- ACTIVITY
The response must reproduce every record below without alteration.

- MATERIAL SHOWN
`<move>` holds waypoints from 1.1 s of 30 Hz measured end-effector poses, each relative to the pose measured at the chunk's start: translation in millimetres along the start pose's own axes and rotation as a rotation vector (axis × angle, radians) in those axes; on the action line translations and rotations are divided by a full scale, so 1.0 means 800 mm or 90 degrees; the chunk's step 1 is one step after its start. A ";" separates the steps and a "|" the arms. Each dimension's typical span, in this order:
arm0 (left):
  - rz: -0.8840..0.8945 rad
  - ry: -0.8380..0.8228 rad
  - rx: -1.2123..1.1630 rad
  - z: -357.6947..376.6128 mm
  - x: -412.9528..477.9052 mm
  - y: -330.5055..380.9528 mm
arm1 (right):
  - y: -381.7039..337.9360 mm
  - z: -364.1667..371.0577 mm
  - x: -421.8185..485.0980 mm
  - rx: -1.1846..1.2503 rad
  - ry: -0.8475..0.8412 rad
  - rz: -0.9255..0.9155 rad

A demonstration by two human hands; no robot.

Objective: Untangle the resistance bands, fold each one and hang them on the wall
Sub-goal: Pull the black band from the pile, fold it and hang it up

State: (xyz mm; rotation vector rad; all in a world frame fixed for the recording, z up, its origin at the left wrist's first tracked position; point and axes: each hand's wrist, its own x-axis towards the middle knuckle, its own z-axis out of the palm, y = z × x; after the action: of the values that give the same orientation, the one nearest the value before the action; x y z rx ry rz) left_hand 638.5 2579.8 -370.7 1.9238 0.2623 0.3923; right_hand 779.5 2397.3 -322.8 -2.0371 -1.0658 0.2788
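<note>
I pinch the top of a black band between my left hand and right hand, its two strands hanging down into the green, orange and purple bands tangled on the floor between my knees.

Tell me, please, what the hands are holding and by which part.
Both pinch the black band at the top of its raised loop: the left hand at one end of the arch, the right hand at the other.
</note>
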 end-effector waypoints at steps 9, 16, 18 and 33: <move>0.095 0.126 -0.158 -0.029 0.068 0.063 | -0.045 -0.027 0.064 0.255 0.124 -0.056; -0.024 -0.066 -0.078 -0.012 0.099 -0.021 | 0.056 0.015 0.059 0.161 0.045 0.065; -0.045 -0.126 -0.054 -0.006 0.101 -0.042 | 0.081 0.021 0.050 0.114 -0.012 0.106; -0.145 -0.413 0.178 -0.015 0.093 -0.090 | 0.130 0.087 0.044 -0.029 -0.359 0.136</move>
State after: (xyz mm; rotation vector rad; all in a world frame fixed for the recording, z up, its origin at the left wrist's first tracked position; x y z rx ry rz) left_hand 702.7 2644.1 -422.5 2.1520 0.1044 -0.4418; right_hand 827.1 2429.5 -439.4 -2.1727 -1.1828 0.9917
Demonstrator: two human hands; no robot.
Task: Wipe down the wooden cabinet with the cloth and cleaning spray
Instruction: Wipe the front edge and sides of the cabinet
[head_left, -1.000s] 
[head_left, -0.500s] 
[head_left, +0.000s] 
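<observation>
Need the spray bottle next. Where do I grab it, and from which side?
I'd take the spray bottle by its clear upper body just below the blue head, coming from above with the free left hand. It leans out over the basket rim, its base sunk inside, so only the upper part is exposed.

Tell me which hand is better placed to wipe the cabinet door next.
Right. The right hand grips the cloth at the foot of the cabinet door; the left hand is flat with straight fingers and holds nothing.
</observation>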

- SOLVED EXERCISE
`<move>` holds waypoints from 1.1 s of 30 Hz measured end-effector poses, each relative to the pose measured at the chunk's start: translation in millimetres along the start pose's own axes and rotation as a rotation vector (axis × angle, radians) in those axes; on the action line translations and rotations are divided by a full scale, so 1.0 means 800 mm or 90 degrees; the chunk's step 1 is one step after its start. A ";" separates the steps and a "|" the arms. Each dimension's typical span, in this order:
arm0 (left):
  - rz: -0.8840..0.8945 rad
  - ry: -0.8380..0.8228 rad
  - rx: -1.2123..1.1630 rad
  - z: -357.6947..376.6128 mm
  - x: -412.9528..477.9052 mm
  - y: -330.5055..380.9528 mm
arm1 (right):
  - y: -381.7039..337.9360 mm
  - z: -364.1667..371.0577 mm
  - x: -421.8185..485.0980 mm
  - rx: -1.1846..1.2503 rad
  - ry: -0.8475..0.8412 rad
  - rz: -0.9255..0.9155 rad

A demonstration by two human hands; no robot.

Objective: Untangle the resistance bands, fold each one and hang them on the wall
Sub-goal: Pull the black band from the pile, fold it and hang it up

State: (xyz mm; rotation vector rad; all in a world frame fixed for the recording, z up, its origin at the left wrist's first tracked position; point and axes: each hand's wrist, its own x-axis towards the middle knuckle, its own z-axis out of the palm, y = z × x; after the action: of the values that give the same orientation, the one nearest the value before the action; x y z rx ry rz) left_hand 638.5 2579.8 -370.7 1.9238 0.2623 0.3923; right_hand 779.5 2397.3 -322.8 -2.0371 -1.0658 0.2788
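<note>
I pinch the top of a black band between my left hand and right hand, its two strands hanging down into the green, orange and purple bands tangled on the floor between my knees.

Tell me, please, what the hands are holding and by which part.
Both pinch the black band at the top of its raised loop: the left hand at one end of the arch, the right hand at the other.
</note>
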 end-effector waypoints at steps 9, 16, 18 and 33: <move>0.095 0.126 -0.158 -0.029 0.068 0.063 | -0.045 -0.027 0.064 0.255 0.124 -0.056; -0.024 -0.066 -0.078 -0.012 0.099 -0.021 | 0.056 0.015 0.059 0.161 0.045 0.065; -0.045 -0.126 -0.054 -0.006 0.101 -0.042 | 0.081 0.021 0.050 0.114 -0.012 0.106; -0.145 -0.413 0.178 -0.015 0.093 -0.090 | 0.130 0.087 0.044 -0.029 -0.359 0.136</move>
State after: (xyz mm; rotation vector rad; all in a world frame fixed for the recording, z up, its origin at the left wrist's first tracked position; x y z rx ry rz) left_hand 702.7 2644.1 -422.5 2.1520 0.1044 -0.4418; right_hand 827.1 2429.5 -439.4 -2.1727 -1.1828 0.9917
Demonstrator: two human hands; no robot.
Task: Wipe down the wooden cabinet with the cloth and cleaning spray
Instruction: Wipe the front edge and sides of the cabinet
[head_left, -1.000s] 
[head_left, -0.500s] 
[head_left, +0.000s] 
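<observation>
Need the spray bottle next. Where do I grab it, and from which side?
I'd take the spray bottle by its clear upper body just below the blue head, coming from above with the free left hand. It leans out over the basket rim, its base sunk inside, so only the upper part is exposed.

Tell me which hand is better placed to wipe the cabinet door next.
Right. The right hand grips the cloth at the foot of the cabinet door; the left hand is flat with straight fingers and holds nothing.
</observation>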

No additional output is required for this exercise.